■ DATA BLOCK ■
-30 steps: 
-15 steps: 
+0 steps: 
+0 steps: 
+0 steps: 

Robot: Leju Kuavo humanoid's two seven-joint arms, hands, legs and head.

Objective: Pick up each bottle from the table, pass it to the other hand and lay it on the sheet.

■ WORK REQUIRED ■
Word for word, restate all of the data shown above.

■ REPLY TO THE TASK ■
-30 steps: 
-15 steps: 
+0 steps: 
+0 steps: 
+0 steps: 

Robot: Leju Kuavo humanoid's two seven-joint arms, hands, legs and head.

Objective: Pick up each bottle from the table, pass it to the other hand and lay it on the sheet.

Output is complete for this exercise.